On Fri, 2025-05-23 at 14:56 +0200, Christian König wrote:
> It turned out that we can actually massively optimize here.
> 
> The previous code was horrible inefficient since it constantly
> released
> and re-acquired the lock of the xarray and started each iteration
> from the
> base of the array to avoid concurrent modification which in our case
> doesn't exist.
> 
> Additional to that the xas_find() and xas_store() functions are
> explicitly
> made in a way so that you can efficiently check entries and if you
> don't
> find a match store a new one at the end or replace existing ones.
> 
> So use xas_for_each()/xa_store() instead of xa_for_each()/xa_alloc().
> It's a bit more code, but should be much faster in the end.
> 
> Signed-off-by: Christian König <christian.koenig at amd.com>
> ---
>  drivers/gpu/drm/scheduler/sched_main.c | 29 ++++++++++++++++++------
> --
>  1 file changed, 20 insertions(+), 9 deletions(-)
> 
> diff --git a/drivers/gpu/drm/scheduler/sched_main.c
> b/drivers/gpu/drm/scheduler/sched_main.c
> index f7118497e47a..cf200b1b643e 100644
> --- a/drivers/gpu/drm/scheduler/sched_main.c
> +++ b/drivers/gpu/drm/scheduler/sched_main.c
> @@ -871,10 +871,8 @@ EXPORT_SYMBOL(drm_sched_job_arm);
>  int drm_sched_job_add_dependency(struct drm_sched_job *job,
>  				 struct dma_fence *fence)
>  {
> +	XA_STATE(xas, &job->dependencies, 0);
>  	struct dma_fence *entry;
> -	unsigned long index;
> -	u32 id = 0;
> -	int ret;
>  
>  	if (!fence)
>  		return 0;
> @@ -883,24 +881,37 @@ int drm_sched_job_add_dependency(struct
> drm_sched_job *job,
>  	 * This lets the size of the array of deps scale with the
> number of
>  	 * engines involved, rather than the number of BOs.
>  	 */
> -	xa_for_each(&job->dependencies, index, entry) {
> +	xa_lock(&job->dependencies);
> +	xas_for_each(&xas, entry, ULONG_MAX) {
>  		if (entry->context != fence->context)
>  			continue;
>  
>  		if (dma_fence_is_later(fence, entry)) {
>  			dma_fence_put(entry);
> -			xa_store(&job->dependencies, index, fence,
> GFP_KERNEL);
> +			xas_store(&xas, fence);
>  		} else {
>  			dma_fence_put(fence);
>  		}
> -		return 0;
> +		xa_unlock(&job->dependencies);
> +		return xas_error(&xas);
>  	}
>  
> -	ret = xa_alloc(&job->dependencies, &id, fence, xa_limit_32b,
> GFP_KERNEL);
> -	if (ret != 0)
> +retry:
> +	entry = xas_store(&xas, fence);
> +	xa_unlock(&job->dependencies);
> +
> +	/* There shouldn't be any concurrent add, so no need to loop
> again */

Should we maybe add it to the function documentation that this must not
be called concurrently?

Looks to me as if the current version were already broken if someone
does that.

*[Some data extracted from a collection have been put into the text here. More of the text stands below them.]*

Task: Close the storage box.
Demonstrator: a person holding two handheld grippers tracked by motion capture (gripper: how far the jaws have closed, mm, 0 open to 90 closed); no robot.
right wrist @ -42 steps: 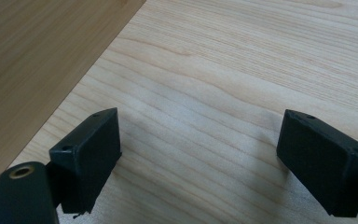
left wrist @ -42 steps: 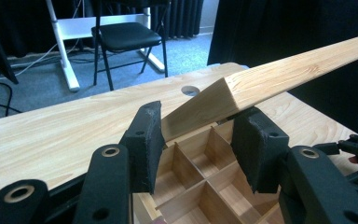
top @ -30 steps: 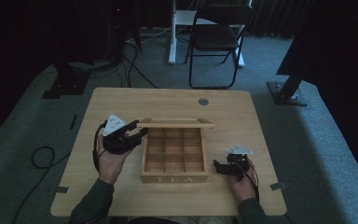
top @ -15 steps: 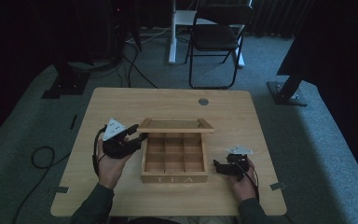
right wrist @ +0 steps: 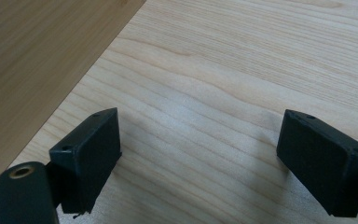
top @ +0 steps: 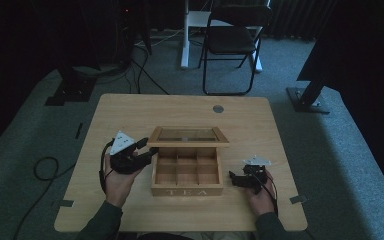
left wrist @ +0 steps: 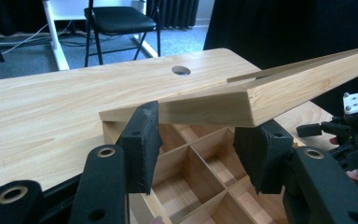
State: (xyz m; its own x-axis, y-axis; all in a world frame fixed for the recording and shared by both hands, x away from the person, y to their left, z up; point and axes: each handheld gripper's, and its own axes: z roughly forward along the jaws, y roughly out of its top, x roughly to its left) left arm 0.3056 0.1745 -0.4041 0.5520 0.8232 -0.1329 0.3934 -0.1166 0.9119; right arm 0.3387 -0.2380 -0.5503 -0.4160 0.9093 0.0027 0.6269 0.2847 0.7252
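Nearest the camera, two sleeved forearms entering from the bottom edge, each hand gripping a tool. At left, the left hand-held gripper [top: 142, 151] set against the left front corner of the half-raised lid [top: 187, 136], jaws apart either side of that corner with a gap showing, not clamped; seen along the jaws, the pale wooden lid edge [left wrist: 223, 100] slanting just above the two black pads. At right, the right hand-held gripper [top: 236, 178] resting low on the surface [top: 130, 112], just beside the right wall of the tea box [top: 186, 172] and pointing toward it, jaws wide apart over bare wood grain, nothing between them. Between the two tools, the tea box, near the front middle of the surface, lettered TEA on its front wall, square compartments open to view under the tilted, glass-panelled lid hinged at the back. Farther on, a round cable hole [top: 218, 108] near the far edge of the surface. Beyond, a dark folding chair [top: 232, 42] on grey carpet.
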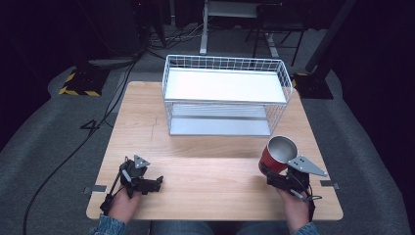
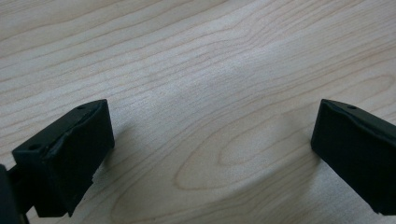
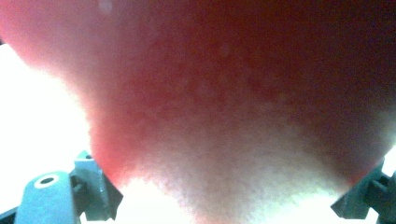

So maybe is also OK to just leave it as is.

P.

> +	if (xas_nomem(&xas, GFP_KERNEL)) {
> +		xa_lock(&job->dependencies);
> +		goto retry;
> +	}
> +
> +	if (xas_error(&xas))
>  		dma_fence_put(fence);
> +	else
> +		WARN_ON(entry);
>  
> -	return ret;
> +	return xas_error(&xas);
>  }
>  EXPORT_SYMBOL(drm_sched_job_add_dependency);
>